**WHAT TO WORK ON:** Where the records below show a line containing "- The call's", start copying; end with the line containing "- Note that", and copy it too.

**SOURCE DATA:**
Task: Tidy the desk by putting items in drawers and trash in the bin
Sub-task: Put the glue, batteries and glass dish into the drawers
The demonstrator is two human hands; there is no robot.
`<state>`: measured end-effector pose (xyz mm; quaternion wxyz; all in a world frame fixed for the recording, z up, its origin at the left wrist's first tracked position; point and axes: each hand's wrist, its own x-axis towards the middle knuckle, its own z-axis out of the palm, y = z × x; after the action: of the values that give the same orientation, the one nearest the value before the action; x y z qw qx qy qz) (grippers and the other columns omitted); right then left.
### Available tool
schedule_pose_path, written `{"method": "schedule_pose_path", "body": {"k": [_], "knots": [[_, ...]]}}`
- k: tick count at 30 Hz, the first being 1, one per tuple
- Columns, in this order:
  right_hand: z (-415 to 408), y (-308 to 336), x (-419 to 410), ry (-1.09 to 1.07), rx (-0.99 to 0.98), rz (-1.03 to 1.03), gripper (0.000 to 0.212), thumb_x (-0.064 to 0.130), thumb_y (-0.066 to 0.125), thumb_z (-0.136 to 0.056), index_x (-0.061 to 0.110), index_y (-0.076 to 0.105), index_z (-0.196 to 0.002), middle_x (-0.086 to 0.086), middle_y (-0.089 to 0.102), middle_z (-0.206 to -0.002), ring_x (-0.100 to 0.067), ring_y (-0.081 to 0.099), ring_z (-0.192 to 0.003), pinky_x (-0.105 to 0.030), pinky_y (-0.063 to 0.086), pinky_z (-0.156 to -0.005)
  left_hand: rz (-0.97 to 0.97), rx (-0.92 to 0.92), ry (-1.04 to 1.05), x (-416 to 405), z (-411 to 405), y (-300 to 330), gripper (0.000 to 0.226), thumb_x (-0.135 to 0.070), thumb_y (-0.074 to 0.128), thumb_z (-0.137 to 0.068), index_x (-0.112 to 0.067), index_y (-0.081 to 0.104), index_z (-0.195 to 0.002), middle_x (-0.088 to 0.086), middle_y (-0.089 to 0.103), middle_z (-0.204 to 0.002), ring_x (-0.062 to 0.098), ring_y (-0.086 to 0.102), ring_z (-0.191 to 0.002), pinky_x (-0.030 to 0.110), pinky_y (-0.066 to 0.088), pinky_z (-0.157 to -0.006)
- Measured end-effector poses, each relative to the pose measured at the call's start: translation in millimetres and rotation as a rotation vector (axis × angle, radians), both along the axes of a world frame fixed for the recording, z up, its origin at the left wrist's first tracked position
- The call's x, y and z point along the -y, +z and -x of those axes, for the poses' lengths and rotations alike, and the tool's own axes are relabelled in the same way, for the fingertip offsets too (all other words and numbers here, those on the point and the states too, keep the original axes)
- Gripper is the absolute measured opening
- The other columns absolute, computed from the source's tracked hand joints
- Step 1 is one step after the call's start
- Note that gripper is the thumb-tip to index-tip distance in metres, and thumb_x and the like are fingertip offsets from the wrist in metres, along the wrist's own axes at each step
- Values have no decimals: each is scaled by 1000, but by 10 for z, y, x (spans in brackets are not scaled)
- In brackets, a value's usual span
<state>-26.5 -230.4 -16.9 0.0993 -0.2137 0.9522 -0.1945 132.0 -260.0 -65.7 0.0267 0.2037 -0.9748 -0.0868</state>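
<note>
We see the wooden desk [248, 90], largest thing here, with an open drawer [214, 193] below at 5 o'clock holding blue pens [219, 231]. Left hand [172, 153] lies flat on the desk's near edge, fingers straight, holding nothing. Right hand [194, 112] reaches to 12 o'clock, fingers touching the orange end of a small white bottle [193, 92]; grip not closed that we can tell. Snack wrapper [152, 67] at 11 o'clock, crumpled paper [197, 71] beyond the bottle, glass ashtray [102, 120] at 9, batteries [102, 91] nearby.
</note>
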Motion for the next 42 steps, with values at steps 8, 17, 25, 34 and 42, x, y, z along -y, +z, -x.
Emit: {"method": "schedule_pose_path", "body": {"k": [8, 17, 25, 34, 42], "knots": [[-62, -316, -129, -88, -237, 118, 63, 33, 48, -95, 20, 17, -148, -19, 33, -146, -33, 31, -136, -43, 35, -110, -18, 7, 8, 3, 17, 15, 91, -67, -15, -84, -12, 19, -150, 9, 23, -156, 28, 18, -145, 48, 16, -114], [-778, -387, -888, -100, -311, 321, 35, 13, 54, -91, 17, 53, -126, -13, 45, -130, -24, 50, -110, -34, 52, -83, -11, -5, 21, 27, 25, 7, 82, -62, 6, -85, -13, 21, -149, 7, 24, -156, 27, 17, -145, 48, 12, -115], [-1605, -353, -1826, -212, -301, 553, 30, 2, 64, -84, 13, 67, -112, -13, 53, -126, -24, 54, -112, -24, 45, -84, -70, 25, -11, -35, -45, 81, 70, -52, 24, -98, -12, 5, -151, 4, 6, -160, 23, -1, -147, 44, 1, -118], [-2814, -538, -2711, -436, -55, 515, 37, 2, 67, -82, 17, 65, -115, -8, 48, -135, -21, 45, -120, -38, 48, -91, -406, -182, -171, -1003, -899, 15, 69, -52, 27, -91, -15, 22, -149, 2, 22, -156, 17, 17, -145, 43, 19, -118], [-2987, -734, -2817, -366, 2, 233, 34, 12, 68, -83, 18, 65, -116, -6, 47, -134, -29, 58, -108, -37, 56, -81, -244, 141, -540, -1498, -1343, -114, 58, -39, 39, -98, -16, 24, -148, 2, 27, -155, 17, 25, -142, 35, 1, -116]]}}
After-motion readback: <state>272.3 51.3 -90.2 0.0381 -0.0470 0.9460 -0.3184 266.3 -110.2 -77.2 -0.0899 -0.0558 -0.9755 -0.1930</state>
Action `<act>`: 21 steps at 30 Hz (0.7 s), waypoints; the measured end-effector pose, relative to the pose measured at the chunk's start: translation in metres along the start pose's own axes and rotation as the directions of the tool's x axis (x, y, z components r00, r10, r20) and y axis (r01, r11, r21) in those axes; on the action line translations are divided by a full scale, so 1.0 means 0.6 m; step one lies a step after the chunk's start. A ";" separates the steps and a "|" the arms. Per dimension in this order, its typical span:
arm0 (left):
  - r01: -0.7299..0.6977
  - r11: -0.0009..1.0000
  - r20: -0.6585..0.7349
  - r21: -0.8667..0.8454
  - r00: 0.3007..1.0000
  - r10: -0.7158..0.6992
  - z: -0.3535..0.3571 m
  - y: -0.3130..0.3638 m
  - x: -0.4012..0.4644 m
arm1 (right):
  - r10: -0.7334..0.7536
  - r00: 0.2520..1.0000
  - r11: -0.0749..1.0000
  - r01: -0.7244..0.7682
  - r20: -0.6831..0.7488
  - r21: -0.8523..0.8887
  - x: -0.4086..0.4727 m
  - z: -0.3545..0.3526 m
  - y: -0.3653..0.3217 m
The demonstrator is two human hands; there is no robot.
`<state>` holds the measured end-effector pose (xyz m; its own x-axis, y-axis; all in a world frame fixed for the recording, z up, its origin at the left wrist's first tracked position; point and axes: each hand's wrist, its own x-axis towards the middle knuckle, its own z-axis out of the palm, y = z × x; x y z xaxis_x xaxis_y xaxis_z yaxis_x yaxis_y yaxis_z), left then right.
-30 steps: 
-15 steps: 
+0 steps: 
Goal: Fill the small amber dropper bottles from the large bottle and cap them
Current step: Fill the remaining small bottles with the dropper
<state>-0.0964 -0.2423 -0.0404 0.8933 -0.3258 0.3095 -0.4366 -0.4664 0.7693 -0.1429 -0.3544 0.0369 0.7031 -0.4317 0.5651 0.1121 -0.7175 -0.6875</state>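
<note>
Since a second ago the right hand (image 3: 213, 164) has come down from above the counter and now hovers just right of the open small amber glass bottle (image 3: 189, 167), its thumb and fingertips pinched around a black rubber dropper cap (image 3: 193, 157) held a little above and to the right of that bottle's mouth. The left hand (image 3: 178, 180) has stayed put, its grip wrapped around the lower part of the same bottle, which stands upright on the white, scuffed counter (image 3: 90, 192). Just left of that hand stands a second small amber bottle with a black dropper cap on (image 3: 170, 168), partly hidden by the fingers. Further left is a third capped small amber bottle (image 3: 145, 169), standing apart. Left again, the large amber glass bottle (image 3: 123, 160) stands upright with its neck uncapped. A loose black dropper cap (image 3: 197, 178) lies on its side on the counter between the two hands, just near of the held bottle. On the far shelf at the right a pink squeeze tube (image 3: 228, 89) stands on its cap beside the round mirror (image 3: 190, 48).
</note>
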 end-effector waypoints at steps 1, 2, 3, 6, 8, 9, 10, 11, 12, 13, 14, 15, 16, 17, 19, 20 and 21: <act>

**RESPONSE AREA:**
- The call's x, y and z point along the -y, +z and -x of those axes, for the poses' lengths and rotations alike, and the tool's own axes are relabelled in the same way, for the fingertip offsets too (all other words and numbers here, those on the point and the states too, keep the original axes)
- Gripper is the absolute measured opening
- The other columns absolute, computed from the source's tracked hand joints
- Step 1 is one step after the call's start
- Note that gripper is the thumb-tip to index-tip distance in metres, and thumb_x and the like are fingertip offsets from the wrist in metres, along the wrist's own axes at each step

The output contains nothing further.